Un segundo estaba detrás de él en el sofá; al siguiente se había girado, me había agarrado de la cintura y me había tirado hacia delante, sobre su regazo. Mis rodillas aterrizaron a ambos lados de sus caderas, montándolo a horcajadas. Su polla dura se presionó justo contra mi entrepierna empapada a través de la ropa. Sentí su bulto duro por primera vez, apretado bajo mi clítoris, y el calor de él me arrancó un gemido.

Nos miramos durante medio segundo; el peso de lo que estábamos a punto de hacer flotaba ahí… esperando la aprobación de los dos.

Entonces la mano de Ethan se deslizó en mi pelo, lo agarró con fuerza, y me besó.

El beso fue hambriento y desesperado, años de deseo contenido saliendo de golpe.
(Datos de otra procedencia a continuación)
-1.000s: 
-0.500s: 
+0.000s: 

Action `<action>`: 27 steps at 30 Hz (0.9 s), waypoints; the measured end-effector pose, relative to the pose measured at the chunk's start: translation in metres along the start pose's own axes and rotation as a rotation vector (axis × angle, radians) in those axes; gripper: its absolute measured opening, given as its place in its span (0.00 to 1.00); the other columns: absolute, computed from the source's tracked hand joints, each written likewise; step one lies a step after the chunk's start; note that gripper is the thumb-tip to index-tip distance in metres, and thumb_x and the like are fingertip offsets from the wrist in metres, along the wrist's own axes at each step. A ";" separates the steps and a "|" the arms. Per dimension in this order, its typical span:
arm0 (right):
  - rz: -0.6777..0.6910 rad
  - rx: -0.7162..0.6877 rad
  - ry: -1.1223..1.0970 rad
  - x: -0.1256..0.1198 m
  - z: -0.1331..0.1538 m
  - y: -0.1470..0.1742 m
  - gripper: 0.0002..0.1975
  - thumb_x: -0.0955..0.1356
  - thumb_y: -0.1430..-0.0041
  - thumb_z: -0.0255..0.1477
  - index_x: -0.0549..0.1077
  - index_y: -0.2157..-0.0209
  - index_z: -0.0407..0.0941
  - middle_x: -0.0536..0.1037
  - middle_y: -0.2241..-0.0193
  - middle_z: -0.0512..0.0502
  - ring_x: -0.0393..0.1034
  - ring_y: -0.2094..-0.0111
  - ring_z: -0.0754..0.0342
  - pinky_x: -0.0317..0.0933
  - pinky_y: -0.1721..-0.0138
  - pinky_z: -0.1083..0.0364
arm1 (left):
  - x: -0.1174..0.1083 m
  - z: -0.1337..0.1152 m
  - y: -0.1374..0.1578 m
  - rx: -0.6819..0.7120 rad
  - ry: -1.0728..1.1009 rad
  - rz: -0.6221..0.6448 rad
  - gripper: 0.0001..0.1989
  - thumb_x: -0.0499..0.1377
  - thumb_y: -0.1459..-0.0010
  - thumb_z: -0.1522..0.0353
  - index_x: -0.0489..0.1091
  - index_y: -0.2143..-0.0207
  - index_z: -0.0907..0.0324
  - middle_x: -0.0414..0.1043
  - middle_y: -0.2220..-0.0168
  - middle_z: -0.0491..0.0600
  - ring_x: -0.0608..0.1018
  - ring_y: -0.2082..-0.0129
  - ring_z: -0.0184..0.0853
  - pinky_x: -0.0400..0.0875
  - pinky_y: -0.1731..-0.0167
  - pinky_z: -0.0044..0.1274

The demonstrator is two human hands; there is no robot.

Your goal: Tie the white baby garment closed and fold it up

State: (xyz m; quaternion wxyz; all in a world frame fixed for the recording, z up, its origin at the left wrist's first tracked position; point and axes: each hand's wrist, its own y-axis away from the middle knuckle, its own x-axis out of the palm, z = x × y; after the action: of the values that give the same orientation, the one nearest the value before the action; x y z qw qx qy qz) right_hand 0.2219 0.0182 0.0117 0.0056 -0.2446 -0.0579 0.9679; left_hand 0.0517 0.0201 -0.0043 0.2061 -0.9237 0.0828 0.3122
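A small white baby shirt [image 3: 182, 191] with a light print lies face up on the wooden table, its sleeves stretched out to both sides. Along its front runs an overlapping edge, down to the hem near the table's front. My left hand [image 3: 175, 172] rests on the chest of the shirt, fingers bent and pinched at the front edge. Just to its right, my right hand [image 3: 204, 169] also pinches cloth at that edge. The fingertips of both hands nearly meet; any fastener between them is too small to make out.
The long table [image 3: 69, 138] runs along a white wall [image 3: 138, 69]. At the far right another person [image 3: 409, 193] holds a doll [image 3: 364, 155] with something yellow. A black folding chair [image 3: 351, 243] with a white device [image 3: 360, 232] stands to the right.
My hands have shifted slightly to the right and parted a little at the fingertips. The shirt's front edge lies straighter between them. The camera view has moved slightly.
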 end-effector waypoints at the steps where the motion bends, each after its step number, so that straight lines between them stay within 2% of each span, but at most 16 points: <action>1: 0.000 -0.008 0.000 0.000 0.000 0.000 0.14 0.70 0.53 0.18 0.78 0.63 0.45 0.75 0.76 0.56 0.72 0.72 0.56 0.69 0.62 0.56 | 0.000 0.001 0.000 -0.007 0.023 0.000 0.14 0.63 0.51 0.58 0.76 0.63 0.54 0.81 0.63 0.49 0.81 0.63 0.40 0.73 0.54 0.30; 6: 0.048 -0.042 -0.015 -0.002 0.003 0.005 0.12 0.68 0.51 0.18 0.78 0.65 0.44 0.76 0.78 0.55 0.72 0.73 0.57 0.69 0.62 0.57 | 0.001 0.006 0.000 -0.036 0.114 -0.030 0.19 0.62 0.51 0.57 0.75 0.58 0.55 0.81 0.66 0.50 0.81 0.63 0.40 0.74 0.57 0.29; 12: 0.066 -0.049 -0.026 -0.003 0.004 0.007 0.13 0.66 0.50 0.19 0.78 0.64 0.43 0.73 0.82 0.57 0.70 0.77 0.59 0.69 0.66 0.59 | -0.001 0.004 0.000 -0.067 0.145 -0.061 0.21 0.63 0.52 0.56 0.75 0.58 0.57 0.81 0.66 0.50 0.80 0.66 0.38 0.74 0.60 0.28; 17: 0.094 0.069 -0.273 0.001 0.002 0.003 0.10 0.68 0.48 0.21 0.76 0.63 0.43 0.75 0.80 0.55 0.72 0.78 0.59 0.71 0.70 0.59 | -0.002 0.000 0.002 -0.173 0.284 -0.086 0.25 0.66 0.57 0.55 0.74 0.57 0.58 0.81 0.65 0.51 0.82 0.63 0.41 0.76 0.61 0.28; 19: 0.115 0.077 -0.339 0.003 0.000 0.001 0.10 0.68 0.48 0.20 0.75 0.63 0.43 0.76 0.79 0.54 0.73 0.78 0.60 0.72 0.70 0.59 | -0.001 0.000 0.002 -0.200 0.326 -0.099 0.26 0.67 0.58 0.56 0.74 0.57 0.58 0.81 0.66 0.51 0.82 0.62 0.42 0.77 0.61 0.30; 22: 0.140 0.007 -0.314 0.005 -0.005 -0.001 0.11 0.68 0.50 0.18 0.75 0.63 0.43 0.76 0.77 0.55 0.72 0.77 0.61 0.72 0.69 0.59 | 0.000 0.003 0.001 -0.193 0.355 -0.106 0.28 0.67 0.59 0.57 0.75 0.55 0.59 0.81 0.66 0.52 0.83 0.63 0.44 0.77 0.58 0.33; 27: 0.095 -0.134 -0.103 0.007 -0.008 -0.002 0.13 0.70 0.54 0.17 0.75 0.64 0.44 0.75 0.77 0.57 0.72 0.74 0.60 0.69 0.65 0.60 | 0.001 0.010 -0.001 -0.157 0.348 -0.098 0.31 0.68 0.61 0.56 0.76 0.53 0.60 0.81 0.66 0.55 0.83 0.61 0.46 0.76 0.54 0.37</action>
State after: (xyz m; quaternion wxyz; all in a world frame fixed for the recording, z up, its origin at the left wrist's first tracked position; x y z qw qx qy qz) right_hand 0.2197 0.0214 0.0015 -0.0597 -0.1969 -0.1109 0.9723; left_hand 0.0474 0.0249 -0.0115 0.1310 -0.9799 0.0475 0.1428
Su lengua empujó dentro de mi boca mientras la otra mano me agarraba el culo y me bajaba con más fuerza contra su polla. Me froté contra él instintivamente, deslizando mi coño mojado a lo largo del grueso relieve de su pantalón.
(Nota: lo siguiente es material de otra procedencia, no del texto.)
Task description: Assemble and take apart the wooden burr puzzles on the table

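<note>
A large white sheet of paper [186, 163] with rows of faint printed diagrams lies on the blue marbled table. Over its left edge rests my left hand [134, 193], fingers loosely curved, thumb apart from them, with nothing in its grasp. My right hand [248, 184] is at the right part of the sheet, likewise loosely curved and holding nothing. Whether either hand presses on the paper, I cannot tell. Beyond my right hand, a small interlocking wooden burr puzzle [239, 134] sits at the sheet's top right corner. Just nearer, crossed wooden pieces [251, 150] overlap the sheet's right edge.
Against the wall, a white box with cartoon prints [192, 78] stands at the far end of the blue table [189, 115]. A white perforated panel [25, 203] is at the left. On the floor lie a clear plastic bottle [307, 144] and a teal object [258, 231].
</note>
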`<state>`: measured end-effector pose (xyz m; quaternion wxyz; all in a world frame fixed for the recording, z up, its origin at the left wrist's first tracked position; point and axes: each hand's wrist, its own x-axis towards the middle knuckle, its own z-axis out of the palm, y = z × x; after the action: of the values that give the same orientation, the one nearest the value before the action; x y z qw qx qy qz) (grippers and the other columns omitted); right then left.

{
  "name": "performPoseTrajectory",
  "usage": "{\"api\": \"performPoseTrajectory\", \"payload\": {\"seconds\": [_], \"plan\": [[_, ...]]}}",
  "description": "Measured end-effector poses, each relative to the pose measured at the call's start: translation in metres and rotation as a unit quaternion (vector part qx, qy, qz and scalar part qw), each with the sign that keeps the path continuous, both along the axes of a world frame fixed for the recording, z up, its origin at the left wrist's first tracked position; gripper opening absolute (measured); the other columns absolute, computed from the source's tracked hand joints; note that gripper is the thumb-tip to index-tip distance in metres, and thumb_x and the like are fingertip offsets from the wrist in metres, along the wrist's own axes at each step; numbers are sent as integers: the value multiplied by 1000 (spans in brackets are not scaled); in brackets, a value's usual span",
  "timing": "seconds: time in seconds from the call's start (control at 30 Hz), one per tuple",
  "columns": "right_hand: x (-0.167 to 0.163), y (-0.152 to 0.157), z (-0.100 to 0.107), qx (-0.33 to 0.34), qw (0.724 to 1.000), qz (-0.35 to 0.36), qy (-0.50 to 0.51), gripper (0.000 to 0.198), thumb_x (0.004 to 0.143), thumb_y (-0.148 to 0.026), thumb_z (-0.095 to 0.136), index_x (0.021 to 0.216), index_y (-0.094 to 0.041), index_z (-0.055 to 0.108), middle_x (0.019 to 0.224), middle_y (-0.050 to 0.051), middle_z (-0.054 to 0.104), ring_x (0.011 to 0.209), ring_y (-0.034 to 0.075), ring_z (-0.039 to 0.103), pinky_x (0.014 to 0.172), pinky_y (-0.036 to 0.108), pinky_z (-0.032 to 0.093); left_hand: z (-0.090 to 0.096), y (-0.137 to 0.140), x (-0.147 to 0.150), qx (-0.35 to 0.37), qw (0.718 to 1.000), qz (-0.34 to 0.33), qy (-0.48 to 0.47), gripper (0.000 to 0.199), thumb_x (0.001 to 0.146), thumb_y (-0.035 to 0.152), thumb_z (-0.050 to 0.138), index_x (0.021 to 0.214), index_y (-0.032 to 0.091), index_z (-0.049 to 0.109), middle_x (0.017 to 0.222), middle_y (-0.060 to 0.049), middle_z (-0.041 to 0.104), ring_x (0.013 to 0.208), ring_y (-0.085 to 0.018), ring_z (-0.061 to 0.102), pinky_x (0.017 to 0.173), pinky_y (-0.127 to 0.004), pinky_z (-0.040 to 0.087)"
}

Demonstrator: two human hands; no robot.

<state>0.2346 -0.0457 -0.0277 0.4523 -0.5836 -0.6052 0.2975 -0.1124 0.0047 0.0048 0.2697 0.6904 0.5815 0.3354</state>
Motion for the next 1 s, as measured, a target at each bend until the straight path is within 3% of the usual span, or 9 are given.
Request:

—Joder, Lila —gimió dentro de mi boca—. Estás tan mojada ya. Lo siento a través del pantalón.

Gimoteé y volví a mover las caderas, buscando la fricción. Mis manos recorrieron su pecho y luego se metieron bajo la camiseta, sintiendo el músculo cálido y duro. Era tan grande, más de lo que esperaba… sólido y masculino de una forma que hizo que mi coño se contrajera con fuerza.

Ethan rompió el beso, respirando agitadamente, la frente apoyada contra la mía.

—Emma es mi mujer… y tu prima…

—Lo sé —susurré, sin dejar de frotarme despacio sobre su polla dura y enorme mientras lo miraba a los ojos—. Pero ella no está aquí. Y los dos estamos jodidamente cachondos.

Gimió otra vez y de repente nos dio la vuelta. Caí de espaldas en el sofá con él encima de mí, las caderas acomodándose entre mis muslos. Su polla se presionó justo contra mi clítoris a través de las finas capas de tela. Se balanceó contra mí, lento y deliberado, arrancándome un jadeo.

Su mano se metió bajo mi camiseta de tirantes, envolviendo mi teta desnuda, el pulgar rozando el pezón duro.

Lo miré desde abajo: el marido de mi prima, respirando agitado, los ojos oscuros de lujuria, su enorme erección palpitando contra mi coño empapado.

Bajé la mano, me la metí dentro de su pantalón de chándal y envolví los dedos alrededor de su polla gruesa y caliente por primera vez. Se sentía gomosa y pegajosa.

Perfecta.

Las caderas de Ethan dieron un tirón. Un gemido bajo y quebrado se le escapó.

—Joder… —respiró.

Lo acaricié despacio, sintiendo lo duro y pesado que estaba, cómo se le escapaba el precum sobre mis dedos. Luego más rápido.

—Entonces no pares —susurré, guiando la cabeza de su polla contra mis bragas empapadas—. Fóllame, Ethan. Aquí mismo, en tu sofá.

Me miró un último segundo culpable.

Después me besó otra vez, más duro, y empezó a bajarme el short.